------ Records provided ------

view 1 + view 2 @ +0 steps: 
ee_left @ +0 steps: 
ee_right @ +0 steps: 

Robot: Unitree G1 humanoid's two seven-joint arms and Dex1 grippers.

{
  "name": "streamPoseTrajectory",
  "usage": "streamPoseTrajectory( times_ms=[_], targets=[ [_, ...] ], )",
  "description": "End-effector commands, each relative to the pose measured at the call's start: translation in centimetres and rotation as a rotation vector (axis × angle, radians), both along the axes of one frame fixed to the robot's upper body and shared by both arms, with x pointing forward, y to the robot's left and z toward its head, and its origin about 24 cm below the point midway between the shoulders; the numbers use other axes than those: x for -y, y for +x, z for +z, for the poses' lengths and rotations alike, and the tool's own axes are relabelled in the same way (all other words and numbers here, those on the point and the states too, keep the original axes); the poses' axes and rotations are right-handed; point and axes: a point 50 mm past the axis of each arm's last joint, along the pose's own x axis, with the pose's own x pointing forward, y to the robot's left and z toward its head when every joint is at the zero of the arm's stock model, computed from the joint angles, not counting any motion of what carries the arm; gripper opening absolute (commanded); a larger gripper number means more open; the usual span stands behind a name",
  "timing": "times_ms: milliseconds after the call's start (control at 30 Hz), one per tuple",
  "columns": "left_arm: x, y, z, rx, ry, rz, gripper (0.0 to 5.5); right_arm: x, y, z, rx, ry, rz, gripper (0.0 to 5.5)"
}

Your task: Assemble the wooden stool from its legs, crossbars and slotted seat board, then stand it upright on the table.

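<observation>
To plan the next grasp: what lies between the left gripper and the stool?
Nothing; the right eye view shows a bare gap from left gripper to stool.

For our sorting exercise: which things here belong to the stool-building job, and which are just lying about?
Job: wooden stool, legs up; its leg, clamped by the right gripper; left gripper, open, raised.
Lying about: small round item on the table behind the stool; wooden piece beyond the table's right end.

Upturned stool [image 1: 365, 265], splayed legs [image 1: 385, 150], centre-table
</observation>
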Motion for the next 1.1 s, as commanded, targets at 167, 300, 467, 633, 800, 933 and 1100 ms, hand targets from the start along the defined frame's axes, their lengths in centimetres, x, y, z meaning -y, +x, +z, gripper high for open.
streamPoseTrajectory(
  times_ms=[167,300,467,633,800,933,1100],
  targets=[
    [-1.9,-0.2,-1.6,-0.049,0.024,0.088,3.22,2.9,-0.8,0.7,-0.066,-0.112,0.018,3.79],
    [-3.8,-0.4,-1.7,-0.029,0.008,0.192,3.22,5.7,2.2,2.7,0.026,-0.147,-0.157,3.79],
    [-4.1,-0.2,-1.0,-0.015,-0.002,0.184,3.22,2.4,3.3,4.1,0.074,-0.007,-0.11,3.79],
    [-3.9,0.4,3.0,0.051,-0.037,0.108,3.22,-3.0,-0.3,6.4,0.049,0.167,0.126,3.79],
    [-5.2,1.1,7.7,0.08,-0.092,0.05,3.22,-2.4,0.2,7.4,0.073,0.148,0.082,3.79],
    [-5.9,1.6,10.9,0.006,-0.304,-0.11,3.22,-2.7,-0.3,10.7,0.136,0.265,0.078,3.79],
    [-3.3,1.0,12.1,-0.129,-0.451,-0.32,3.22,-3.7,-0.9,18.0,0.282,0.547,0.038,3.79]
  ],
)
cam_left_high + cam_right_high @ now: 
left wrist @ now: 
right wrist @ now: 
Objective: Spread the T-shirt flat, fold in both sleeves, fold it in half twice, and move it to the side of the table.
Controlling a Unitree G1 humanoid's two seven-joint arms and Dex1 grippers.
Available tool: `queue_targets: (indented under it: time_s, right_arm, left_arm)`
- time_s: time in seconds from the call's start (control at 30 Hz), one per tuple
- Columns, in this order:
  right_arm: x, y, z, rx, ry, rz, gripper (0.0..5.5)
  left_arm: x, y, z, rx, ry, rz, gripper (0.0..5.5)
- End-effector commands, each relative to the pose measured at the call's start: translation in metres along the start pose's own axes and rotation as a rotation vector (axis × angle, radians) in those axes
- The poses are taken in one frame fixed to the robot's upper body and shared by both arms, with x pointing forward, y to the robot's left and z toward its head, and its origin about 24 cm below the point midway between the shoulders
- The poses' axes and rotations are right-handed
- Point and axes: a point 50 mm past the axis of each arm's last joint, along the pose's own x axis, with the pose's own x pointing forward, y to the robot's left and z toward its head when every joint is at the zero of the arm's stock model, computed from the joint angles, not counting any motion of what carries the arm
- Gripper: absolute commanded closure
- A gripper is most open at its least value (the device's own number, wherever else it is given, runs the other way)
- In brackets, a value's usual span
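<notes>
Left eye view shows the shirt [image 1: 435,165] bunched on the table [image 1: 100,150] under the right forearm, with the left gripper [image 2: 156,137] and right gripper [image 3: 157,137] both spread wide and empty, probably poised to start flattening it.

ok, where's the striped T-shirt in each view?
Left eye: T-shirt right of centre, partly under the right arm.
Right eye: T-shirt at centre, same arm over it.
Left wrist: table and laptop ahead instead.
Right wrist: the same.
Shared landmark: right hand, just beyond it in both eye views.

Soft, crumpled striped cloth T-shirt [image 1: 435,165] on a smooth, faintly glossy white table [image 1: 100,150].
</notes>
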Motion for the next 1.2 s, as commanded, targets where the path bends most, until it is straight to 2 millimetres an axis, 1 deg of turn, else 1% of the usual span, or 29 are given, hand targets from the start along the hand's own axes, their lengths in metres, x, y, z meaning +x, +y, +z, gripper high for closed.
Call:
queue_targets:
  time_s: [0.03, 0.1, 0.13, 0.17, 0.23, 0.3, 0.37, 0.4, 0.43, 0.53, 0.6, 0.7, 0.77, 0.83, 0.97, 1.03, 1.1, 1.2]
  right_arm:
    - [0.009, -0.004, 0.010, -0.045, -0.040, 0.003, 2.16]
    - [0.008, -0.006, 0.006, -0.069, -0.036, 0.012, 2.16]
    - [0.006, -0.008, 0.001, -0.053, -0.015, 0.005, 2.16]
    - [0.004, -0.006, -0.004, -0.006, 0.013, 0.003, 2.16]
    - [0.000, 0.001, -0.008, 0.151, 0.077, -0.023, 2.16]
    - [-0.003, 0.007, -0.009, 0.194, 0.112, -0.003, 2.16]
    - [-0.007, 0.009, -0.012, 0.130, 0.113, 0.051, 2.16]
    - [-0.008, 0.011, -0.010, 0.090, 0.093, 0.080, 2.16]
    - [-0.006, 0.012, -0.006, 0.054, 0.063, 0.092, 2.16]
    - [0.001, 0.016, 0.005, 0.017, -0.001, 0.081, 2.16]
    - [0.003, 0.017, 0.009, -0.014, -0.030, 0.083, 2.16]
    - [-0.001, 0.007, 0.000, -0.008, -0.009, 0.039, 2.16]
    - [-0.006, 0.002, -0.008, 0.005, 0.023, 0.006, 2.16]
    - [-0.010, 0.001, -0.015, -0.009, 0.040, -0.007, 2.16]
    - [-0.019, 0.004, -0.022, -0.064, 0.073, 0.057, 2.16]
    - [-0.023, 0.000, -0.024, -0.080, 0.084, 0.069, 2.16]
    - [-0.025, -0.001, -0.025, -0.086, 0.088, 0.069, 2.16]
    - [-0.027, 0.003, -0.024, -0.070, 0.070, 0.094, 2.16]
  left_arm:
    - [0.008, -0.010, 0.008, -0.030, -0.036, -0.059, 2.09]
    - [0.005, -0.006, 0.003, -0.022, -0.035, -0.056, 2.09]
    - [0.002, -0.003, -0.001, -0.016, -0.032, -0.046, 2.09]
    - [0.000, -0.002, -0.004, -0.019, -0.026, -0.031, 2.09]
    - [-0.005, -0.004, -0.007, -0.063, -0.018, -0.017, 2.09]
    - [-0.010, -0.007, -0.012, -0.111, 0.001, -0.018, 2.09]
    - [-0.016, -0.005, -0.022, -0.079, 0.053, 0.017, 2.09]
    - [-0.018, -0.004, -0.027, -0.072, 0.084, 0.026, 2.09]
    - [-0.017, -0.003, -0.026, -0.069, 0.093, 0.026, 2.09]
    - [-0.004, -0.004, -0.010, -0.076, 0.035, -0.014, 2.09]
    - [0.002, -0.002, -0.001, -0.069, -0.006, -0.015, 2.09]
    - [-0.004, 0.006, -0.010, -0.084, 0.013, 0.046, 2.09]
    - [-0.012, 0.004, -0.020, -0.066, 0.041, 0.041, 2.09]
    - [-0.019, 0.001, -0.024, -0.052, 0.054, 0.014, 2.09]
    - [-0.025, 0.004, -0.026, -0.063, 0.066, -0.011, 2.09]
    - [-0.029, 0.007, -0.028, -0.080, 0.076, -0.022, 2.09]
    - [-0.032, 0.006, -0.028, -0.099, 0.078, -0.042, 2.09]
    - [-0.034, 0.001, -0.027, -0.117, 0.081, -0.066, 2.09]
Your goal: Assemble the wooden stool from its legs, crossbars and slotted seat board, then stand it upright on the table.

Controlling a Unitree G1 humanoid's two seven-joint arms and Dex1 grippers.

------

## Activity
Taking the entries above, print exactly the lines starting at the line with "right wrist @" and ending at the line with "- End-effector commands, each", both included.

## Finished task
right wrist @ now: 
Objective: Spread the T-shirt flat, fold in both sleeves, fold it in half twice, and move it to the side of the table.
Controlling a Unitree G1 humanoid's two seven-joint arms and Dex1 grippers.
Available tool: `queue_targets: (indented under it: time_s, right_arm, left_arm)`
- time_s: time in seconds from the call's start (control at 30 Hz), one per tuple
- Columns, in this order:
  right_arm: x, y, z, rx, ry, rz, gripper (0.0..5.5)
  left_arm: x, y, z, rx, ry, rz, gripper (0.0..5.5)
- End-effector commands, each relative to the pose measured at the call's start: translation in metres along the start pose's own axes and rotation as a rotation vector (axis × angle, radians) in those axes

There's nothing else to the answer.